Now you see it, now you don’t-ish

Award-winning author Steven Galloway’s tricky tale of Houdini and the man who killed him

PHOTO SUBMITTED - Houdini done it? Stephen Galloway's novel is a delight.
  • HOUDINI DONE IT?  Steven Galloway’s novel is a delight.

Whistler hosts the 2014 Writers Festival from Oct. 17 to 19. Pique is running reviews of books by attending authors to celebrate. For information and tickets: www.whistlerwritersfest.com.

With his latest novel, The Confabulist, Vancouver writer Steven Galloway (The Cellist of Sarajevo) unpacks a literary magician’s trunk of love, intrigue and fancy perhaps best summed in pop-patois: That time… you knew (suspected) your buddy was playing a trick on you but you let him do it anyway because you wanted to see what it actually was, if he could pull it off, and, in the event, how he actually did it.

And that’s what you do, in a quick, enjoyable read that weaves myriad storylines around the life, death, obsessions and enigmas of that most famous escape artist and conjurer, Harry Houdini.

The narrator is Martin Strauss, a man of surpassing anonymity who begins as a failure-ridden foil to Houdini’s successes and ends as his personality-flawed equal.

The plot between, however, is anything but straightforward. As best summarized by The Globe and Mail’s John Allemang: “Martin Strauss, a confabulist of indeterminate age and erratic imagination, is so far gone that he accepts his own deceptions. He’s the man who killed Houdini, at least in his own mind, with a casual punch to the gut at a Montreal hotel back in 1926.

“A lifetime later, he’s recounting his magic-obsessed personal history before the fabrications of his brain lose all touch with reality.

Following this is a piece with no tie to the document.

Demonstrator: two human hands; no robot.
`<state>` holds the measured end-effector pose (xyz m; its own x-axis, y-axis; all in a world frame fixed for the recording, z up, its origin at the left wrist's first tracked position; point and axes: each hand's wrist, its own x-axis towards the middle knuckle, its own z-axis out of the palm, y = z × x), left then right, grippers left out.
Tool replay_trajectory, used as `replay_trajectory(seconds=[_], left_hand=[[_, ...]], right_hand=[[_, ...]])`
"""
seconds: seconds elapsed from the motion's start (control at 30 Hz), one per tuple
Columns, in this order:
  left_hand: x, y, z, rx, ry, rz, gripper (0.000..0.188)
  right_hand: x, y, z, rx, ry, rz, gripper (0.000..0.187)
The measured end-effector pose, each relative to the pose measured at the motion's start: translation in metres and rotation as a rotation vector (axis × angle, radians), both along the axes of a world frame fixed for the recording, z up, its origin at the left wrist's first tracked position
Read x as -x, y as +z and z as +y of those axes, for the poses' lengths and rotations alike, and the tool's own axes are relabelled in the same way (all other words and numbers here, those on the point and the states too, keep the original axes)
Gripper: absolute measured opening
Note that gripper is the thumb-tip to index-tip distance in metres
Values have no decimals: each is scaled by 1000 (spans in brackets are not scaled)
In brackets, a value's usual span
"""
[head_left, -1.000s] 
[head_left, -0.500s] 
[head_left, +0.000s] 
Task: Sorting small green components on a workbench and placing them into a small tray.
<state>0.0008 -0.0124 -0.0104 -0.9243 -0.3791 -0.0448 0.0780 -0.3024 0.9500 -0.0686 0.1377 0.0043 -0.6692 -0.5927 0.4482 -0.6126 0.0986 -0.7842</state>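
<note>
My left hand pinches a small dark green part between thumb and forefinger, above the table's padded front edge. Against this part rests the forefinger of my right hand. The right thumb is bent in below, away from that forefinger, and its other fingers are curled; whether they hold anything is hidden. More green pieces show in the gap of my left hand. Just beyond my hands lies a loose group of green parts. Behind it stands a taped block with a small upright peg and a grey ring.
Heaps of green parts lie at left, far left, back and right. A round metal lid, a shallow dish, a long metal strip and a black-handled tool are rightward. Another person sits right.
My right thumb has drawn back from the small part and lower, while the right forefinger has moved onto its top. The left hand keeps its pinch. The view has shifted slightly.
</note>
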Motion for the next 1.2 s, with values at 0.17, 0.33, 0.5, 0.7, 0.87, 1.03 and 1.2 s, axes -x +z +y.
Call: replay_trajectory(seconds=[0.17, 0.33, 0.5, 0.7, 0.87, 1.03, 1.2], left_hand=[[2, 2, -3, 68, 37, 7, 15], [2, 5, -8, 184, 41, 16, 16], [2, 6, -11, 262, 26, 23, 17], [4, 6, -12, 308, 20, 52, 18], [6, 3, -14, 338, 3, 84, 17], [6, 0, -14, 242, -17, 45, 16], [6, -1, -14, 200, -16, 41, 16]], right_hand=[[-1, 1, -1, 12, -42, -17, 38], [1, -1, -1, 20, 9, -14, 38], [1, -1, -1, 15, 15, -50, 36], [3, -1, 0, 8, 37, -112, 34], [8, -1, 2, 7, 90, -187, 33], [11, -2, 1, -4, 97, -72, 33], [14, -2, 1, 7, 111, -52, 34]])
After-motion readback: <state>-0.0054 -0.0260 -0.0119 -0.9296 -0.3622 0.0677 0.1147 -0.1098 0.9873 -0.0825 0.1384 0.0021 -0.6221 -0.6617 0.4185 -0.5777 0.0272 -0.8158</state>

What follows is a time-shifting story of Houdini’s life and death that can’t seem to distinguish incredible fantasy from prosaic truth—in Houdini’s mysteriously crafted self-creation, to be fair, it is often hard to separate the two extremes.”

Which, of course, is the point. But while Allemang’s review and others turn on the book’s title (“confabulate” is a medical term referencing the fabrication of imaginary experiences to compensate for memory loss) and the obvious devices employed in the telling, more interesting are the life-lessons churned up by the extensive soul-searching of characters that — at times oddly — drives a subterfuge of international intrigue and interpersonal loss.

It’s interesting to learn how one might misdirect an observer while shucking off a pair of turn-of-the-century handcuffs, but Galloway’s meditations on magic offer deeper insight, as when Strauss speaks of magicians’ trade in the struggle with life and death:

“Magic that is not real magic affects us because it mirrors our existence. We know that what we see isn’t as it seems, but we want it to be and want to understand it. We want to be fooled, and then want to know how we were fooled. We cannot prevent our minds from trying to figure out how the trick was done. I believe this is more than just intellectual curiosity. We strive for immortality in the face of its impossibility.”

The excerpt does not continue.